The output is to match the entries below character for character.

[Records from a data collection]

[Start of section]

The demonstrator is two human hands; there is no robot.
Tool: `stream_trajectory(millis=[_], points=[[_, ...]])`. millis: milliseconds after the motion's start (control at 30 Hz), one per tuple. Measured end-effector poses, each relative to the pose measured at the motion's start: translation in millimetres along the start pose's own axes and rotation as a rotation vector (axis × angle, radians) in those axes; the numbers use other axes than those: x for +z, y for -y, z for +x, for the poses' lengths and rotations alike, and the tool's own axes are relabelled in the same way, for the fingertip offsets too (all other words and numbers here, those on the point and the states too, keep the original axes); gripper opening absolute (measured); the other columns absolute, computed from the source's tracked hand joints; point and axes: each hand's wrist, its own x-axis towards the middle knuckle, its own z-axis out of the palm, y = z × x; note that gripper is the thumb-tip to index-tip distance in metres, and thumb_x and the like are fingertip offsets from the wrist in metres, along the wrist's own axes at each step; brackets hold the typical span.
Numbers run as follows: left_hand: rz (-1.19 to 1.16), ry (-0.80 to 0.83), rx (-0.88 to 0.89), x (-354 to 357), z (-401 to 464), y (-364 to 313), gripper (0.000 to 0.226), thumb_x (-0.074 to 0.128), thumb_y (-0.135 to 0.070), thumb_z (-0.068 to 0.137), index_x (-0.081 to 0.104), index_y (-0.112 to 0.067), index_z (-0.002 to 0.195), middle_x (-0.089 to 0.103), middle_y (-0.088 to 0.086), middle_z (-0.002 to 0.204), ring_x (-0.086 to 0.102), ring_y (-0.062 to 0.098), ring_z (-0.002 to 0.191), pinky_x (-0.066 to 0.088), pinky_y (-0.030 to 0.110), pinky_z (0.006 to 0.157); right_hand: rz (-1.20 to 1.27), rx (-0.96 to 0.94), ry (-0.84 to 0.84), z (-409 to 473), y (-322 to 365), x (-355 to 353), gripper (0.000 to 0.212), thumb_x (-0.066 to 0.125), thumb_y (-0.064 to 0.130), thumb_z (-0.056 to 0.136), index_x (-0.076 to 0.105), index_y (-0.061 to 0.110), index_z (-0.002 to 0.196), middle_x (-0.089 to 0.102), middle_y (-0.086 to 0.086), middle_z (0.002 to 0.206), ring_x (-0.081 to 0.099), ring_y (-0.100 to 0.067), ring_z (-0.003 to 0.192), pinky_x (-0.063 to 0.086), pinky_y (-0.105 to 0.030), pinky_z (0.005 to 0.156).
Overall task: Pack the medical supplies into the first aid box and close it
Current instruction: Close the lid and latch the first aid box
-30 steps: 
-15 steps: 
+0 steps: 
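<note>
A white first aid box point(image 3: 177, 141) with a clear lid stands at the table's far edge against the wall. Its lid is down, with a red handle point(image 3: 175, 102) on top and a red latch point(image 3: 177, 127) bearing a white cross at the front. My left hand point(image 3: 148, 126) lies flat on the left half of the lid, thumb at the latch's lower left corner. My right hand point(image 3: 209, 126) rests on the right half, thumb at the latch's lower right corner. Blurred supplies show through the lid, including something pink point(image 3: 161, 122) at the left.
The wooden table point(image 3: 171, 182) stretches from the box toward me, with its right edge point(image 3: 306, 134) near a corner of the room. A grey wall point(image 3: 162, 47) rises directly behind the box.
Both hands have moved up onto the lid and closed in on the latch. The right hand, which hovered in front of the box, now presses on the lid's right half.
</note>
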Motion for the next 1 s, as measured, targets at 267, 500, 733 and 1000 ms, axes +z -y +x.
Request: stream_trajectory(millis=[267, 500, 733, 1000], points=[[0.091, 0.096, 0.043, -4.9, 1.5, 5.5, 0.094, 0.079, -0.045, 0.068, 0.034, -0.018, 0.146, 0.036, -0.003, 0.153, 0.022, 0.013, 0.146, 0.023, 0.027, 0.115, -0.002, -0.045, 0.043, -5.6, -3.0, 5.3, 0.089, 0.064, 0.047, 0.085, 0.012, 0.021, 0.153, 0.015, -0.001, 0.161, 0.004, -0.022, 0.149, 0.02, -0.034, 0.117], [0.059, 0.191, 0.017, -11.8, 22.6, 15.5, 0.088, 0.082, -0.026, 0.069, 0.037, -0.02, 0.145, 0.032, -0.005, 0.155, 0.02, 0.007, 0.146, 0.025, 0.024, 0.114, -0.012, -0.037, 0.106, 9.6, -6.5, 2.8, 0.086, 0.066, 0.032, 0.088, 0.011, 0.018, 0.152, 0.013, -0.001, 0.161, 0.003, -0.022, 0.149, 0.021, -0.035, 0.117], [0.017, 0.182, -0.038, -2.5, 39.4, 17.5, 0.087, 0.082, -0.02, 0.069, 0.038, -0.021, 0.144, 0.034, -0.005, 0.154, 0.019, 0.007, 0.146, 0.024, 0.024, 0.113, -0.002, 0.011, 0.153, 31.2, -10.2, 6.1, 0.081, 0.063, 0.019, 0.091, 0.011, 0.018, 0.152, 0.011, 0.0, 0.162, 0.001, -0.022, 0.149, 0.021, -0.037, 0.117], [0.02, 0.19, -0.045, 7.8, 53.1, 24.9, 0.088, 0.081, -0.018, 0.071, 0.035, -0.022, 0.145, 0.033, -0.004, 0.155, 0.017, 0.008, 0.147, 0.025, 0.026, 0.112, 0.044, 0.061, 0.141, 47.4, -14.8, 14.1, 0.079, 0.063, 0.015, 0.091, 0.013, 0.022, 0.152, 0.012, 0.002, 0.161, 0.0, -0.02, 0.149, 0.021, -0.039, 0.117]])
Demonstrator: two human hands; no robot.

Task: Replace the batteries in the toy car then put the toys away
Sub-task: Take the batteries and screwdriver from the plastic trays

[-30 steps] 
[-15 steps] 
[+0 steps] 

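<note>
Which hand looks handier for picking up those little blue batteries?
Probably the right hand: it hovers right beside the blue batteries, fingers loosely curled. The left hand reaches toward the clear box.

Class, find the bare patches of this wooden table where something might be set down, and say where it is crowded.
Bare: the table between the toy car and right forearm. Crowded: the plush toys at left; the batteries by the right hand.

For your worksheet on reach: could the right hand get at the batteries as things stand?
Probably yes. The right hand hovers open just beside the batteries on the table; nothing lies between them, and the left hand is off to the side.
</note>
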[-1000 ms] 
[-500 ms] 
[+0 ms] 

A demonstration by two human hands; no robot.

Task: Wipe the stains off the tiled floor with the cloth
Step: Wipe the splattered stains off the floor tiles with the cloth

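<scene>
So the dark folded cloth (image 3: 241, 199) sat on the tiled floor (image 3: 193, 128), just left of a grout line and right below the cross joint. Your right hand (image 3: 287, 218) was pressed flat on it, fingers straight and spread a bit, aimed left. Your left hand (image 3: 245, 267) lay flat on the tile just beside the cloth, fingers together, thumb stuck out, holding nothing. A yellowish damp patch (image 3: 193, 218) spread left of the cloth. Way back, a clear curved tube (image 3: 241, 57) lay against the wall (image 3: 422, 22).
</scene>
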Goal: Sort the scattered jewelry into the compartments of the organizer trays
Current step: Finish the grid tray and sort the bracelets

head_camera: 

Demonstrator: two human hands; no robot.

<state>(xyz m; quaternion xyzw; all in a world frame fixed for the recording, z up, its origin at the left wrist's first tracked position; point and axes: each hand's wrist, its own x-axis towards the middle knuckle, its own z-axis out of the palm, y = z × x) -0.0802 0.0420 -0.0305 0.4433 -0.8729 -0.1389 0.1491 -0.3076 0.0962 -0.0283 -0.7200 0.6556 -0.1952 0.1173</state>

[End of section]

* Written response *
The demonstrator is two human hands; there is no robot.
Tool: `stream_trajectory(millis=[_], points=[[_, ...]])`. millis: milliseconds after the motion's start (control at 30 Hz), one per tuple. Measured end-effector poses, each relative to the pose measured at the motion's start: translation in millimetres along the start pose's own axes and rotation as a rotation vector (axis × angle, radians) in those axes; the numbers use other axes than those: x for +z, y for -y, z for +x, for the poses' lengths and rotations alike, and the tool's own axes are relabelled in the same way, for the fingertip offsets too (all other words and numbers here, those on the point and the states too, keep the original axes); gripper opening absolute (measured); the other columns absolute, computed from the source's tracked hand joints; point and axes: each hand's wrist, its own x-axis towards the middle knuckle, its own z-axis out of the palm, y = z × x; note that gripper is the thumb-tip to index-tip distance in metres, and thumb_x and the like are fingertip offsets from the wrist in metres, along the wrist's own axes at each step; brackets hold the typical span.
Numbers run as follows: left_hand: rz (-1.19 to 1.16), ry (-0.80 to 0.83), rx (-0.88 to 0.89), x (-354 to 357), z (-401 to 464), y (-364 to 313), gripper (0.000 to 0.226), thumb_x (-0.074 to 0.128), thumb_y (-0.135 to 0.070), thumb_z (-0.068 to 0.137), index_x (-0.081 to 0.104), index_y (-0.112 to 0.067), index_z (-0.002 to 0.195), middle_x (-0.089 to 0.103), middle_y (-0.088 to 0.086), middle_z (-0.002 to 0.204), ring_x (-0.086 to 0.102), ring_y (-0.062 to 0.098), ring_z (-0.002 to 0.191), pinky_x (-0.066 to 0.088), pinky_y (-0.030 to 0.110), pinky_z (0.006 to 0.157); right_hand: rz (-1.20 to 1.27), rx (-0.96 to 0.94), ry (-0.84 to 0.84), z (-409 to 473), y (-322 to 365), x (-355 to 353), gripper (0.000 to 0.212), thumb_x (-0.066 to 0.125), thumb_y (-0.064 to 0.130), thumb_z (-0.056 to 0.136), index_x (-0.076 to 0.105), index_y (-0.061 to 0.110), index_z (-0.002 to 0.196), middle_x (-0.089 to 0.102), middle_y (-0.086 to 0.086), middle_z (0.002 to 0.206), ring_x (-0.081 to 0.099), ring_y (-0.100 to 0.067), ring_z (-0.003 to 0.192), pinky_x (-0.063 to 0.086), pinky_y (-0.105 to 0.030), pinky_z (0.005 to 0.156).
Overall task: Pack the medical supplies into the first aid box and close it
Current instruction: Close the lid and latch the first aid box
-30 steps: 
-15 steps: 
+0 steps: 
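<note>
A white first aid box point(image 3: 177, 141) with a clear lid stands at the table's far edge against the wall. Its lid is down, with a red handle point(image 3: 175, 102) on top and a red latch point(image 3: 177, 127) bearing a white cross at the front. My left hand point(image 3: 148, 126) lies flat on the left half of the lid, thumb at the latch's lower left corner. My right hand point(image 3: 209, 126) rests on the right half, thumb at the latch's lower right corner. Blurred supplies show through the lid, including something pink point(image 3: 161, 122) at the left.
The wooden table point(image 3: 171, 182) stretches from the box toward me, with its right edge point(image 3: 306, 134) near a corner of the room. A grey wall point(image 3: 162, 47) rises directly behind the box.
Both hands have moved up onto the lid and closed in on the latch. The right hand, which hovered in front of the box, now presses on the lid's right half.
</note>
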Motion for the next 1 s, as measured, targets at 267, 500, 733 and 1000 ms, axes +z -y +x.
Request: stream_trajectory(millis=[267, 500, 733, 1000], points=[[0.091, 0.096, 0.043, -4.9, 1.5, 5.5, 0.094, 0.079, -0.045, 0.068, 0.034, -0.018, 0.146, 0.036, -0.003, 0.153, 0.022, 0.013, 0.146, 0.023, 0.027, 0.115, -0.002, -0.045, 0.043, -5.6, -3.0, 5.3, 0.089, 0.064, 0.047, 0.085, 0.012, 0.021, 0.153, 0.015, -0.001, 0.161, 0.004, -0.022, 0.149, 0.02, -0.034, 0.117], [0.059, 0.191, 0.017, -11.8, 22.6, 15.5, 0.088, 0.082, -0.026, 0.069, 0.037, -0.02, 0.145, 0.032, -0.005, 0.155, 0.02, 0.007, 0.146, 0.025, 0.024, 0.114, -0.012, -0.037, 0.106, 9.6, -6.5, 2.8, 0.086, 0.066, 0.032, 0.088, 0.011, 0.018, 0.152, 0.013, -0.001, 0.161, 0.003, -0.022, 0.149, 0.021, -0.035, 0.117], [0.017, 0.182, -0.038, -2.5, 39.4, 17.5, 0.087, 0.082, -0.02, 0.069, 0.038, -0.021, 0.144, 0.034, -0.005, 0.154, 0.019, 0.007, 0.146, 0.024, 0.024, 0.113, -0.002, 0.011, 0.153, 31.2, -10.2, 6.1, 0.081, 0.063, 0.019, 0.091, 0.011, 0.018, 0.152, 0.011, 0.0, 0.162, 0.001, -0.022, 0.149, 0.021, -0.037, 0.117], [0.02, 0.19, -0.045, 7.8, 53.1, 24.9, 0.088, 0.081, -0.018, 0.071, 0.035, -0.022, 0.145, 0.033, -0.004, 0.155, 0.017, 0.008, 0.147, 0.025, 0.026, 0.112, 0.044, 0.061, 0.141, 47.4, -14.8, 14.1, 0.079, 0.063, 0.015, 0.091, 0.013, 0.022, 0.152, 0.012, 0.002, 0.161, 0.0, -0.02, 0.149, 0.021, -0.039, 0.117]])
Demonstrator: two human hands; no robot.

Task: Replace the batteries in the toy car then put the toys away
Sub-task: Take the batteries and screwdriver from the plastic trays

[-30 steps] 
[-15 steps] 
[+0 steps] 

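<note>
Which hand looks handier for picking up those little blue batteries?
Probably the right hand: it hovers right beside the blue batteries, fingers loosely curled. The left hand reaches toward the clear box.

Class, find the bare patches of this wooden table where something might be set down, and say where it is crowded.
Bare: the table between the toy car and right forearm. Crowded: the plush toys at left; the batteries by the right hand.

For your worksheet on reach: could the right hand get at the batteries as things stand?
Probably yes. The right hand hovers open just beside the batteries on the table; nothing lies between them, and the left hand is off to the side.
</note>
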[-1000 ms] 
[-500 ms] 
[+0 ms] 

A demonstration by two human hands; no robot.

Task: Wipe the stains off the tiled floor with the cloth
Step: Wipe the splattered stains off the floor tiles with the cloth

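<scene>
So the dark folded cloth (image 3: 241, 199) sat on the tiled floor (image 3: 193, 128), just left of a grout line and right below the cross joint. Your right hand (image 3: 287, 218) was pressed flat on it, fingers straight and spread a bit, aimed left. Your left hand (image 3: 245, 267) lay flat on the tile just beside the cloth, fingers together, thumb stuck out, holding nothing. A yellowish damp patch (image 3: 193, 218) spread left of the cloth. Way back, a clear curved tube (image 3: 241, 57) lay against the wall (image 3: 422, 22).
</scene>
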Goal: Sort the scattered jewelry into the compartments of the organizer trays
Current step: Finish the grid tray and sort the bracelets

head_camera: 

Demonstrator: two human hands; no robot.

<state>(xyz m; quaternion xyzw; all in a world frame fixed for the recording, z up, its origin at the left wrist's first tracked position; point and axes: each hand's wrist, its own x-axis towards the middle knuckle, its own z-axis out of the palm, y = z × x) -0.0802 0.0420 -0.0305 0.4433 -0.8729 -0.1389 0.1491 -0.3076 0.0962 -0.0283 -0.7200 0.6556 -0.1952 0.1173</state>

Above is the complete output.